Check every line of the material below for the string "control". State how many lines have it.

══ DATA SHOWN

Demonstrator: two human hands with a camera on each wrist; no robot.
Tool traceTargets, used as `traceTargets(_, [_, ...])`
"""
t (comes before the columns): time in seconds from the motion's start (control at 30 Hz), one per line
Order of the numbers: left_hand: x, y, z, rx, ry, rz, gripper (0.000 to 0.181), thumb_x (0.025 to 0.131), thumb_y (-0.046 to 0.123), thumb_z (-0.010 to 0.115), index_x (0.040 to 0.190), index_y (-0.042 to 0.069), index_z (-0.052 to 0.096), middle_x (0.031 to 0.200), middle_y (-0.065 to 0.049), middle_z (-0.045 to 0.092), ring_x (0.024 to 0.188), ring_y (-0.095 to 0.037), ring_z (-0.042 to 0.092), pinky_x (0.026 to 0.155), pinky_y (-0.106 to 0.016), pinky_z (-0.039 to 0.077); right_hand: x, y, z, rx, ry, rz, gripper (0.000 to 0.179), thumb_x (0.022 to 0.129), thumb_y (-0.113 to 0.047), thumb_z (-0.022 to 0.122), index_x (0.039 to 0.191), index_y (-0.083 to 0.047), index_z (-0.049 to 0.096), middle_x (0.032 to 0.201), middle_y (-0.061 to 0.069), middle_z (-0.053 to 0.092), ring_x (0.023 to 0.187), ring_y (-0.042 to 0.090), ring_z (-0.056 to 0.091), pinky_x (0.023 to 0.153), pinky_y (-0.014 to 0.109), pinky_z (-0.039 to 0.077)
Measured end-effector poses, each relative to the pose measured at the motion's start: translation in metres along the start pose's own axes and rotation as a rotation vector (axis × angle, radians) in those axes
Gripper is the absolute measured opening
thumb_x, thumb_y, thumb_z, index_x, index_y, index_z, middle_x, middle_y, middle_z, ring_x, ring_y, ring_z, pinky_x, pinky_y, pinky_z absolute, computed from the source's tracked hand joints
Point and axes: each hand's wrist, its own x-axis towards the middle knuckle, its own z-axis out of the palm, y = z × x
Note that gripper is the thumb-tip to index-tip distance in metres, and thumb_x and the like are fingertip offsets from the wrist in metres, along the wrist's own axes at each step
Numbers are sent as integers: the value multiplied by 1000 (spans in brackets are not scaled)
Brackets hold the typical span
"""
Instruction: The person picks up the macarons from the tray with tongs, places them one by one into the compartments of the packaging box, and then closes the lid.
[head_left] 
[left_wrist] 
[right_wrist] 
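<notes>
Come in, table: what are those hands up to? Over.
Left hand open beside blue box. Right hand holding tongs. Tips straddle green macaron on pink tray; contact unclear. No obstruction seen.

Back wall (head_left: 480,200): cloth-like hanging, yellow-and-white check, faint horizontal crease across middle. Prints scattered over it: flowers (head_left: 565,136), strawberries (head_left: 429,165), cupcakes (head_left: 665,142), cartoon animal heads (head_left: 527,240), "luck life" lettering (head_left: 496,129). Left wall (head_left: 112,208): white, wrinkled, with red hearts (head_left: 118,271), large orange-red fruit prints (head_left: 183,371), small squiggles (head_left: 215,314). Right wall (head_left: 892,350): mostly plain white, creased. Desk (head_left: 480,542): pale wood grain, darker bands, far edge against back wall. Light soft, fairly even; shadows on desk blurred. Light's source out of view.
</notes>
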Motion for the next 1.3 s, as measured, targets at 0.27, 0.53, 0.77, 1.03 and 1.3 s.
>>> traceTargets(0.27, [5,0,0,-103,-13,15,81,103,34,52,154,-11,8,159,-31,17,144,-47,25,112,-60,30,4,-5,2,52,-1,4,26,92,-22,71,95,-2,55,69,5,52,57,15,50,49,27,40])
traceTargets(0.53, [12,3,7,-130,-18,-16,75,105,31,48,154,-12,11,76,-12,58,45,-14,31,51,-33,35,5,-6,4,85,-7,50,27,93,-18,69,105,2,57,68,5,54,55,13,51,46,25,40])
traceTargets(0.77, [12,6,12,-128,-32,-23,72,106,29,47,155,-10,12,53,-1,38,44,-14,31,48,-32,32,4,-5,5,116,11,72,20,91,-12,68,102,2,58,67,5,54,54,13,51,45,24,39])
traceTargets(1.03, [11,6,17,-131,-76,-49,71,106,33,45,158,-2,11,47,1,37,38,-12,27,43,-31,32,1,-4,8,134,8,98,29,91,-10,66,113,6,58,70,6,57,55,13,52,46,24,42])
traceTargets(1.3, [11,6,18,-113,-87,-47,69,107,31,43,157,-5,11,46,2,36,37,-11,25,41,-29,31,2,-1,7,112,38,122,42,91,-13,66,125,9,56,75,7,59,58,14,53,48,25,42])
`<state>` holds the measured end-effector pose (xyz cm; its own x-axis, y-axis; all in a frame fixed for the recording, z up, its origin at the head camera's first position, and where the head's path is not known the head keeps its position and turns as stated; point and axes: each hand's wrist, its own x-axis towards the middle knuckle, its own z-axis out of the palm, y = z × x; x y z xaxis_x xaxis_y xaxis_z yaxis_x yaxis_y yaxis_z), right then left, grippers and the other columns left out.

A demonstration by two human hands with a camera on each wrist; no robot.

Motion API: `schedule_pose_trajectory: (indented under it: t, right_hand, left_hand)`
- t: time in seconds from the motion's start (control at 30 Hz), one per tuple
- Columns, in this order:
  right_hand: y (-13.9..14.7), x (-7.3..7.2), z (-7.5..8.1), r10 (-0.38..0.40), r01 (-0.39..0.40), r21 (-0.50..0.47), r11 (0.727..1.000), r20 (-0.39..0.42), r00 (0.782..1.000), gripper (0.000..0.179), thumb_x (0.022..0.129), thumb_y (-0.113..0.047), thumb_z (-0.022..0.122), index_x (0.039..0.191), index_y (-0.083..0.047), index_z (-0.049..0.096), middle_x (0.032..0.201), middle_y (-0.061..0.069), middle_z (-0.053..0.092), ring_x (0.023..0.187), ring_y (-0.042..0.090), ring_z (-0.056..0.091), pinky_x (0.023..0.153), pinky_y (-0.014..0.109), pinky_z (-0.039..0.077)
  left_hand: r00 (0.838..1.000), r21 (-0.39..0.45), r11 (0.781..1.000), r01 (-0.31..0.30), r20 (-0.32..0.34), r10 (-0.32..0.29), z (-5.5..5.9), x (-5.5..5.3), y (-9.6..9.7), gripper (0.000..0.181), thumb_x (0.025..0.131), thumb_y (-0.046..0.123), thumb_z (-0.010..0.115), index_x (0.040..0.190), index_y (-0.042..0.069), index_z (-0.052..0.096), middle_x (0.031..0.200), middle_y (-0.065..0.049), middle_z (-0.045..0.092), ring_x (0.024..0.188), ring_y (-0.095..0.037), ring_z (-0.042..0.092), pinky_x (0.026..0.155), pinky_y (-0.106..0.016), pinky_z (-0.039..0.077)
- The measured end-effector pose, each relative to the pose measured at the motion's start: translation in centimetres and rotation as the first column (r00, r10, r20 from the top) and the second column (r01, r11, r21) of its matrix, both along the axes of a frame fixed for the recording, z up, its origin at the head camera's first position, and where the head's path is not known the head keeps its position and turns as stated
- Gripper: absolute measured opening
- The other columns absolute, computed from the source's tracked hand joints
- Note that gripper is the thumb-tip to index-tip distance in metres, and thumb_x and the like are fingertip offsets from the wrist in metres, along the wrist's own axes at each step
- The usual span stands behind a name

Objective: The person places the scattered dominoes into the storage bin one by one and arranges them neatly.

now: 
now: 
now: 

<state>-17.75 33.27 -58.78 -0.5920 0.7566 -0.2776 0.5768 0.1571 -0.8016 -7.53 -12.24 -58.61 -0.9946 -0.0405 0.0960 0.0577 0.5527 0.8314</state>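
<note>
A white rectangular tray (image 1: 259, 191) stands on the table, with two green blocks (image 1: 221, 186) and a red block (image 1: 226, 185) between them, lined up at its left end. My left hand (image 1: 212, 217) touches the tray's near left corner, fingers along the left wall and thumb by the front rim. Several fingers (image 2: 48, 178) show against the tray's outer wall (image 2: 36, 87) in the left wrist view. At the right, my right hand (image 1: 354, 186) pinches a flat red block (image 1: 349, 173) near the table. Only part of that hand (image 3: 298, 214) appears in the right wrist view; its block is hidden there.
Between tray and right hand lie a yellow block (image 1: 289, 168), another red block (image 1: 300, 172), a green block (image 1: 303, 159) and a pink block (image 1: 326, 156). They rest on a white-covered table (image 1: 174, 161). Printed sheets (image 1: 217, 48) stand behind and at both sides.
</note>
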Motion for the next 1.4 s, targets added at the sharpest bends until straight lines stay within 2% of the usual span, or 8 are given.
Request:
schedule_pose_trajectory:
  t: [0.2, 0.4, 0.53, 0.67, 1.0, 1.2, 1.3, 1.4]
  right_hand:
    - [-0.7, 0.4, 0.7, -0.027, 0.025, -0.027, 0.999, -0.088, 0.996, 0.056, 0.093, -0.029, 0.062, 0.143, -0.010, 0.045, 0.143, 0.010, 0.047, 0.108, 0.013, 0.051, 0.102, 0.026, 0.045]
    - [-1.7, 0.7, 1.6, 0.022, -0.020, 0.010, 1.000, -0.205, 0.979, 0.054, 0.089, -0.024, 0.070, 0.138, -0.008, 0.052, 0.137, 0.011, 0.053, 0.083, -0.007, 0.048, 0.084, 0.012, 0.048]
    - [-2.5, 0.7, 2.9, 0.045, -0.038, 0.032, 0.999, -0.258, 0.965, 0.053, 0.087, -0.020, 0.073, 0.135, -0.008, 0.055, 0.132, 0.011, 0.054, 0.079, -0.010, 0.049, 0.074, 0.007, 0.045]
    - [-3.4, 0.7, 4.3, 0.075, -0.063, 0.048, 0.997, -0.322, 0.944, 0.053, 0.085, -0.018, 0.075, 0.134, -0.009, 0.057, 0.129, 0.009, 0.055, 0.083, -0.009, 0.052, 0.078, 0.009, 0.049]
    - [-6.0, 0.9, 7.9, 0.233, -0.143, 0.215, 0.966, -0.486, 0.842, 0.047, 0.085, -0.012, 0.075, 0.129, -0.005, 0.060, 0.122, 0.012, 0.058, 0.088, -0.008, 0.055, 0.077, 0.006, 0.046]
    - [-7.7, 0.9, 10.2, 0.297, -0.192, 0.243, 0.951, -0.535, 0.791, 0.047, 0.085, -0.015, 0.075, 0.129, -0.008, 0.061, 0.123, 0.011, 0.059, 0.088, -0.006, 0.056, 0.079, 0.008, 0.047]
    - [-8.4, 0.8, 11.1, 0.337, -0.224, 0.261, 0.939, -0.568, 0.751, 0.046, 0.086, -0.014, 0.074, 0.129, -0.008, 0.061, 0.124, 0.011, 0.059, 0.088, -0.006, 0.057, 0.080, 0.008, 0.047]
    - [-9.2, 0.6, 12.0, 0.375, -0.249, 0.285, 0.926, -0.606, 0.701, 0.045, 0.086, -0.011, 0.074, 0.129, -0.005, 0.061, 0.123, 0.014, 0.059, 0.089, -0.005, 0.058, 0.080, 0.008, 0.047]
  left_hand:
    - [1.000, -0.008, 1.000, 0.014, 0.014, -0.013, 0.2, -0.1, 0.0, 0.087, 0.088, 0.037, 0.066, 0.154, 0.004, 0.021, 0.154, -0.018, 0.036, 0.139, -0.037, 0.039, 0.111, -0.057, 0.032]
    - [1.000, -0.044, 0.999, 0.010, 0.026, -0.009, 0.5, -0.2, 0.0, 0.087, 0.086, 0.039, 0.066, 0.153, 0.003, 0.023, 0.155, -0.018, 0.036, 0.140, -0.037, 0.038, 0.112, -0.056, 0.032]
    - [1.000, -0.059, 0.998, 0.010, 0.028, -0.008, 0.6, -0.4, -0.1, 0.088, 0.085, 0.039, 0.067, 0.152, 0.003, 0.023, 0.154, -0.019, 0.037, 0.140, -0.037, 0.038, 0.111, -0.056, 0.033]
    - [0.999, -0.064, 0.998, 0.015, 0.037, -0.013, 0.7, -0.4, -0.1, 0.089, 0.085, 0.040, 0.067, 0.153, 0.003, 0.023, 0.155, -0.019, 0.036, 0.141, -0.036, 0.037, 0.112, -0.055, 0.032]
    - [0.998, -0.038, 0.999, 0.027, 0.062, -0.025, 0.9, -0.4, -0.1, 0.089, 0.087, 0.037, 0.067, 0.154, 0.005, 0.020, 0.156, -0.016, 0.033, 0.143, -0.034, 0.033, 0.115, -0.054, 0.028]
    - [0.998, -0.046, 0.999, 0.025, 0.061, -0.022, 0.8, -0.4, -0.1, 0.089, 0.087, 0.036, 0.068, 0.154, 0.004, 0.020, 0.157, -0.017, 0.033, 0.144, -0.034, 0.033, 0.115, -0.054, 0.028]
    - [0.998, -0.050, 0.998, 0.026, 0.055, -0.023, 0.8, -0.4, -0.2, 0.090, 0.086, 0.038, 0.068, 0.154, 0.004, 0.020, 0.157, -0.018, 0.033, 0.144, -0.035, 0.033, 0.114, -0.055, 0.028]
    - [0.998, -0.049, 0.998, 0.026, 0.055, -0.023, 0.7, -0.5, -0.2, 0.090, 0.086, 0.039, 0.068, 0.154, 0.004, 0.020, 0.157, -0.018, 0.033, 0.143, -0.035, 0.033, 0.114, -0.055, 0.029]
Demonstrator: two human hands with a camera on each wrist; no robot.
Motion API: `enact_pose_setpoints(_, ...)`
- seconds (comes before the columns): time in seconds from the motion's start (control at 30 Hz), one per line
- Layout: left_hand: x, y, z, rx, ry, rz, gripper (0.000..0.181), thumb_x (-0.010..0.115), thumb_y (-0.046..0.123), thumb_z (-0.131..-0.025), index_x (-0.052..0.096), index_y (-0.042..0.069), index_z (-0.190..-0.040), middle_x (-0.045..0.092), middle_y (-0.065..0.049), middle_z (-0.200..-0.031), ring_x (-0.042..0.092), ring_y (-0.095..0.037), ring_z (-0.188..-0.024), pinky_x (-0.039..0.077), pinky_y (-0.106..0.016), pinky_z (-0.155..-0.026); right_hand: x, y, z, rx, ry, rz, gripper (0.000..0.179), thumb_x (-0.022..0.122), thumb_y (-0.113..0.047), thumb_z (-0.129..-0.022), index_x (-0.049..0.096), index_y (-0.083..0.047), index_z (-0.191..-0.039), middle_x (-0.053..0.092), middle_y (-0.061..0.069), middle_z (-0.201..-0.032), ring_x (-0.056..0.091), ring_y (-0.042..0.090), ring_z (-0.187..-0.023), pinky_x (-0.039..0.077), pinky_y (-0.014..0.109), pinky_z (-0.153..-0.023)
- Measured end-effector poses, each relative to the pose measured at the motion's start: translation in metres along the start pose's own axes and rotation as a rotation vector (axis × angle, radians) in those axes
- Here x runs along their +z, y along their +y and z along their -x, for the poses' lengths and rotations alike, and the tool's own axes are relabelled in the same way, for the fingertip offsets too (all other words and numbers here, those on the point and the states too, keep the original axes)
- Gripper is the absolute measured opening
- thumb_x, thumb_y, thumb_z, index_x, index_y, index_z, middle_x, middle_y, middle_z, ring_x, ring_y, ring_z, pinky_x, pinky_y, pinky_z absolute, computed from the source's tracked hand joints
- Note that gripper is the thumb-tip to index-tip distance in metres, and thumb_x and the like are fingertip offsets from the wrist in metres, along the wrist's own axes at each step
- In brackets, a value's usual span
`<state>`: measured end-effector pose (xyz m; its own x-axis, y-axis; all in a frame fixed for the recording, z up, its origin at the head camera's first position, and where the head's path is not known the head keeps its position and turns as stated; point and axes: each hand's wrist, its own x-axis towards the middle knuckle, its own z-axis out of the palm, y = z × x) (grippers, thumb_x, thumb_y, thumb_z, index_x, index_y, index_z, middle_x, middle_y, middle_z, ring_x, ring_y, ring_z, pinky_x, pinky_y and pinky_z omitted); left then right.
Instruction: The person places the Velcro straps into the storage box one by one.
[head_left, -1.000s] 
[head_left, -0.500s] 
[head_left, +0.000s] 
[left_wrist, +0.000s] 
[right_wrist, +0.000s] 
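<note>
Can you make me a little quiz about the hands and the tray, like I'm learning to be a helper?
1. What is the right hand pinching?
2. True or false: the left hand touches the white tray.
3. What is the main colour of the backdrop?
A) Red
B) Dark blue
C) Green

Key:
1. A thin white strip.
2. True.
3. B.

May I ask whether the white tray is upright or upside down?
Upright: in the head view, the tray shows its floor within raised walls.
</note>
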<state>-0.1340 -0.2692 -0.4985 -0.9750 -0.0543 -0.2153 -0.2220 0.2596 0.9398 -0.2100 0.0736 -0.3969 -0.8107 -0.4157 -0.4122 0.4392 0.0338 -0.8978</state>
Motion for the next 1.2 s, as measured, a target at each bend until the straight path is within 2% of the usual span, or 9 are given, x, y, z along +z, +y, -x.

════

### [RESPONSE AREA]
3